• ACTION ITEM: What lines below hold the string "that"? Copy them all.

□ □ □ □ □ □ □

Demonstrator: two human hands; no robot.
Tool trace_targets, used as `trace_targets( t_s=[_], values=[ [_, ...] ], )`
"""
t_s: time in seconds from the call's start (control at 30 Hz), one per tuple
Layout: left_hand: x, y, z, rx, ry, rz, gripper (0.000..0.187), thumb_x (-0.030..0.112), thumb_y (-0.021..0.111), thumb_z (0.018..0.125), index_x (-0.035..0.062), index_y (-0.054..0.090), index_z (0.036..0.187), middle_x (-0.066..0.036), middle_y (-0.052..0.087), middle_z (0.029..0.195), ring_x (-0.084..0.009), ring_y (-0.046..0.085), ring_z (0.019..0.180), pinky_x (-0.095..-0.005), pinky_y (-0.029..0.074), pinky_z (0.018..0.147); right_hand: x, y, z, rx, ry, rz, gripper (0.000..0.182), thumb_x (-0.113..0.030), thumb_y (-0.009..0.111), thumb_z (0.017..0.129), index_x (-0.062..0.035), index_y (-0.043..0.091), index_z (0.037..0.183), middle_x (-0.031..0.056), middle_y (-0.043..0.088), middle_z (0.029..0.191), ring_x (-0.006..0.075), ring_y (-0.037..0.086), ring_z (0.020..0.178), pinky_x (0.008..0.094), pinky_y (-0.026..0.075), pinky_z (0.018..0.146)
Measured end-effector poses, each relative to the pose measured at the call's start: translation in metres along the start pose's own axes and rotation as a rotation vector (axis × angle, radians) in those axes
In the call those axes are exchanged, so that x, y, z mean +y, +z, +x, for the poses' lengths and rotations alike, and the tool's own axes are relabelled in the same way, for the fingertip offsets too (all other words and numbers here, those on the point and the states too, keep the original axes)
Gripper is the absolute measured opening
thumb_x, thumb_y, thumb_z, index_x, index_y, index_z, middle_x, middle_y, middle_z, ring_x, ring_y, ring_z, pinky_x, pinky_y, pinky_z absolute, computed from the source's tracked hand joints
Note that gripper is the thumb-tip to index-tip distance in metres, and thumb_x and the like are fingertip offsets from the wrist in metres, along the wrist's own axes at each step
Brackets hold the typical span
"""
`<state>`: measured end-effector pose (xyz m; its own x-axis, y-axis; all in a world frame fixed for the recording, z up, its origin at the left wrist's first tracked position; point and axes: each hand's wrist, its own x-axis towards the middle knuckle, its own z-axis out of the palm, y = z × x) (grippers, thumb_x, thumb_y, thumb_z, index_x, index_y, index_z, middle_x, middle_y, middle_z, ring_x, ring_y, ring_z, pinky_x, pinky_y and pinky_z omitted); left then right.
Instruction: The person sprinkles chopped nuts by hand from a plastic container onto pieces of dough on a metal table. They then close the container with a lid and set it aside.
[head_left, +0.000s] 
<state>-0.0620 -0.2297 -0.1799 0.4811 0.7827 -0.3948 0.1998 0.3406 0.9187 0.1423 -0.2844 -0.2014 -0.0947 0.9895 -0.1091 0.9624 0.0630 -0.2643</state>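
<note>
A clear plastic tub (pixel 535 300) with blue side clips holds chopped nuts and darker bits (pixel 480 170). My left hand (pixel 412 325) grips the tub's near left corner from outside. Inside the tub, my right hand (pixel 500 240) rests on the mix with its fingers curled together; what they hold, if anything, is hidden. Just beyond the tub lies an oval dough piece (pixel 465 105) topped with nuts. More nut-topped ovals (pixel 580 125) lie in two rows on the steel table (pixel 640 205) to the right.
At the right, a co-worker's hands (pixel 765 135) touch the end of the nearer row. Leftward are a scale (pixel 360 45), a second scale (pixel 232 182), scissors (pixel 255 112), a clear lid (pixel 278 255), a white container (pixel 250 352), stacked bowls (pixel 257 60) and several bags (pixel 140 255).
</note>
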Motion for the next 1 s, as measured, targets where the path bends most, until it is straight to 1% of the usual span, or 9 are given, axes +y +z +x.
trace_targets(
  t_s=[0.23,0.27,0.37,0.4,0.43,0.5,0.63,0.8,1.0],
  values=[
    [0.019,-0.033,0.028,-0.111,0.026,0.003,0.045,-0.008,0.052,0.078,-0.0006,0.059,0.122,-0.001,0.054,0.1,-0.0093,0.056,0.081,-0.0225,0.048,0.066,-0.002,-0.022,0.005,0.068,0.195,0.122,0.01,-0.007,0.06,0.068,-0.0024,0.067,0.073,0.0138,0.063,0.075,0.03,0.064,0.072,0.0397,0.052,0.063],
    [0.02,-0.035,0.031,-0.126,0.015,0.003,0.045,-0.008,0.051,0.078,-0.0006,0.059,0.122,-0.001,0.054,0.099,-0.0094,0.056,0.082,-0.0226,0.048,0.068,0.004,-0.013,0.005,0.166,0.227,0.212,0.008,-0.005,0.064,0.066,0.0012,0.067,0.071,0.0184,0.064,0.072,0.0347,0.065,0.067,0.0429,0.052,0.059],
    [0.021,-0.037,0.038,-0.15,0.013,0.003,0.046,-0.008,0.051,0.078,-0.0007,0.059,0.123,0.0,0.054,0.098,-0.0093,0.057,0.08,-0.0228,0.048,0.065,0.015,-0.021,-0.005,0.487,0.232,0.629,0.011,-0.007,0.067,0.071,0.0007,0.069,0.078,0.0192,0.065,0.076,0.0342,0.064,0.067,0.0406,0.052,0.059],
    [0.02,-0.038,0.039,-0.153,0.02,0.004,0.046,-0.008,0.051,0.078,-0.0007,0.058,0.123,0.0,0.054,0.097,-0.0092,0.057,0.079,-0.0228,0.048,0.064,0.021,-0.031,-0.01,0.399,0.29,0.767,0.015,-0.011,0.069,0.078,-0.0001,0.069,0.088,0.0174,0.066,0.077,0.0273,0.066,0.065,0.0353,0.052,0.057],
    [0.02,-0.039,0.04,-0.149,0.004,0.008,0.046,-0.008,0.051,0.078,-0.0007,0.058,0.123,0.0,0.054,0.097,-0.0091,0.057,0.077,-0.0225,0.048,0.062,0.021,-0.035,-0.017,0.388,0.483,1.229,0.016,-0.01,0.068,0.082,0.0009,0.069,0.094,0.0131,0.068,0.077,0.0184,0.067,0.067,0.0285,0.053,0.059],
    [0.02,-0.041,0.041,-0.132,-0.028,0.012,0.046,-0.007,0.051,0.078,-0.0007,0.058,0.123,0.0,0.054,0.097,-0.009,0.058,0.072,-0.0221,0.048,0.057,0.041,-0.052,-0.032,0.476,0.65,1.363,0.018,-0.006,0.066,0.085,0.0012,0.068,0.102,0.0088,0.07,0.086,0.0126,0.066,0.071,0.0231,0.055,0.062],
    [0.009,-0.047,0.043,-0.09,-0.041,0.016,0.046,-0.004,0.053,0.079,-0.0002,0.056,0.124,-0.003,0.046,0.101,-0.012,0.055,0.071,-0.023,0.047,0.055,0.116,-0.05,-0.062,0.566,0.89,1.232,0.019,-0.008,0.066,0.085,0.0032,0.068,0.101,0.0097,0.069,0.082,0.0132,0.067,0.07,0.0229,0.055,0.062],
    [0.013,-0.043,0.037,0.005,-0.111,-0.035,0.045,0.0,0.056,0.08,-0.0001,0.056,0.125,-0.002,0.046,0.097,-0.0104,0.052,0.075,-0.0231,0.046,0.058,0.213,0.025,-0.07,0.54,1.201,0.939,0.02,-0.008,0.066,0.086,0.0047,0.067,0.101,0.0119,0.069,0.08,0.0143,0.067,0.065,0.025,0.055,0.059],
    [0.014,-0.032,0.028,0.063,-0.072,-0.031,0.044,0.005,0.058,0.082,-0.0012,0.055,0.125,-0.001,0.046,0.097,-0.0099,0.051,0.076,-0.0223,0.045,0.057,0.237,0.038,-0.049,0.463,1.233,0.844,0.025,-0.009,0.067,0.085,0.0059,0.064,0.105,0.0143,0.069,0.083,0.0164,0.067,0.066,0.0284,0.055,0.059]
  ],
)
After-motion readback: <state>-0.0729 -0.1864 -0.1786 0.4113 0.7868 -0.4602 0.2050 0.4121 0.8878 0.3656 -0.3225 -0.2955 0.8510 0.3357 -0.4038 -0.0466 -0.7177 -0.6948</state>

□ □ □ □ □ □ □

• REPLY:
In the call those axes are exchanged, so that x, y, z mean +y, +z, +x, for the poses' lengths and rotations alike, and the tool's own axes are relabelled in the same way, for the fingertip offsets too (all other words and numbers here, those on the point and the states too, keep the original axes)
Note that gripper is the thumb-tip to index-tip distance in metres, and thumb_x and the like are fingertip offsets from the wrist in metres, along the wrist's own axes at each step

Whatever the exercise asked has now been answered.